Problem to solve |
Beginning with the first line of the data below, extract each line up to and including the one containing "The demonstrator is". Copy them exactly and add nothing.

Data for analysis |
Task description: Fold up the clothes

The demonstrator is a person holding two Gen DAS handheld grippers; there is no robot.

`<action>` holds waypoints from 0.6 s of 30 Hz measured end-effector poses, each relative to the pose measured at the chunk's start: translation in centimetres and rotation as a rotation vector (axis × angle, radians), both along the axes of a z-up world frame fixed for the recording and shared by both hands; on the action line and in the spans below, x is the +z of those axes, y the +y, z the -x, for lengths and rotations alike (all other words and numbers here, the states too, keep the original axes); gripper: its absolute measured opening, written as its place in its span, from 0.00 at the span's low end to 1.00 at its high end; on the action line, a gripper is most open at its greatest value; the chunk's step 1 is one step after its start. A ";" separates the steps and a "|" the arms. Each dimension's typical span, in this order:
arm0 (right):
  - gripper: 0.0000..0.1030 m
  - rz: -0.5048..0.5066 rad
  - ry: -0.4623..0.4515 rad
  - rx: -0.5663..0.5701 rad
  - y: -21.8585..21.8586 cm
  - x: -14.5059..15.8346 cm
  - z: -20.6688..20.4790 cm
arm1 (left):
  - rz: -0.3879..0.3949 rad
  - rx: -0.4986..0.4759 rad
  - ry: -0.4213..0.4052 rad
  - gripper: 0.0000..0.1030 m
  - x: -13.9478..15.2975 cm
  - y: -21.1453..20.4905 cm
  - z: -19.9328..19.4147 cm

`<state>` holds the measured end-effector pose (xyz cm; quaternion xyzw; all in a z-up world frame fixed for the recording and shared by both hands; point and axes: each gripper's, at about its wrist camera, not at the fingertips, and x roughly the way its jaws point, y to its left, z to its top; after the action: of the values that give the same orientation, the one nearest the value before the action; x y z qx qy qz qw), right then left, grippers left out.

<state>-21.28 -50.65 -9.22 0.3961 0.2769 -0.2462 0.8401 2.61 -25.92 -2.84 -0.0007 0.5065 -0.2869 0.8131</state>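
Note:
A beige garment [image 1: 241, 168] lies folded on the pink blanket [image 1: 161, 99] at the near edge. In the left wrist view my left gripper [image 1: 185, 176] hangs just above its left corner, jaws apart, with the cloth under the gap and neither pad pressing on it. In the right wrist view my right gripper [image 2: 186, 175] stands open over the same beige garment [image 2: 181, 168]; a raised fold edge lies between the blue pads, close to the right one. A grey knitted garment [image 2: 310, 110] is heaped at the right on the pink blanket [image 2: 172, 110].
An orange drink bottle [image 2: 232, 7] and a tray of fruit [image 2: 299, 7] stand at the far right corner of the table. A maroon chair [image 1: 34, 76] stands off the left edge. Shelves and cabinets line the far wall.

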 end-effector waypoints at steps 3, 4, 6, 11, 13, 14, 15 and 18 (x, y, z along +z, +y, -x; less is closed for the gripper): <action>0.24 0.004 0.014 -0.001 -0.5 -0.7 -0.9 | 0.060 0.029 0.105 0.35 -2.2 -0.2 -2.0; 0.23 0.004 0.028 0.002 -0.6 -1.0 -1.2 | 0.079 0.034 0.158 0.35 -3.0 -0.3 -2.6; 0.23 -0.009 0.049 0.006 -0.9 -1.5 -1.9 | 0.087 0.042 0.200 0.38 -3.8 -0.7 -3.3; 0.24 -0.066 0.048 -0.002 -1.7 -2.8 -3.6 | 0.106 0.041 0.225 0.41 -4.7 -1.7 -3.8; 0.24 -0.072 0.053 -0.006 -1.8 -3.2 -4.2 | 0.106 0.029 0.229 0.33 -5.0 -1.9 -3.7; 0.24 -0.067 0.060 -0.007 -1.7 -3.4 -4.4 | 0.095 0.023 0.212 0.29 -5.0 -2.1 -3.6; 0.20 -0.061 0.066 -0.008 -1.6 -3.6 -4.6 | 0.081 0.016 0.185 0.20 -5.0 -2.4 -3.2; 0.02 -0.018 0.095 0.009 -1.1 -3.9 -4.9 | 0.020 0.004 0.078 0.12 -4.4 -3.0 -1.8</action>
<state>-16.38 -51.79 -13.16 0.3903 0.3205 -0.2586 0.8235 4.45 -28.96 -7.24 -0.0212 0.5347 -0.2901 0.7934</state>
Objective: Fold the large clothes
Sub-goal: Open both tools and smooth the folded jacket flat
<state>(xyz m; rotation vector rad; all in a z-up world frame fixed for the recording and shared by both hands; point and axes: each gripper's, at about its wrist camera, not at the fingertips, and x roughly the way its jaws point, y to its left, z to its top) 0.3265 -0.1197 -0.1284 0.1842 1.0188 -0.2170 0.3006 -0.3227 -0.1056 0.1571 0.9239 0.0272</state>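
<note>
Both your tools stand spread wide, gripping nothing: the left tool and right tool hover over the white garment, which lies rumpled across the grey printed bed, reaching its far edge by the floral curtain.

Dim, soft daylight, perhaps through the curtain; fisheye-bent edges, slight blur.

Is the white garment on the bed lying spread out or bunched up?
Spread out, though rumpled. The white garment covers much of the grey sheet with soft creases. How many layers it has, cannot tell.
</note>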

Solution to this task |
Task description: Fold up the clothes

The demonstrator is a person holding two Gen DAS handheld grippers; there is no robot.

The exercise is finished and nothing remains.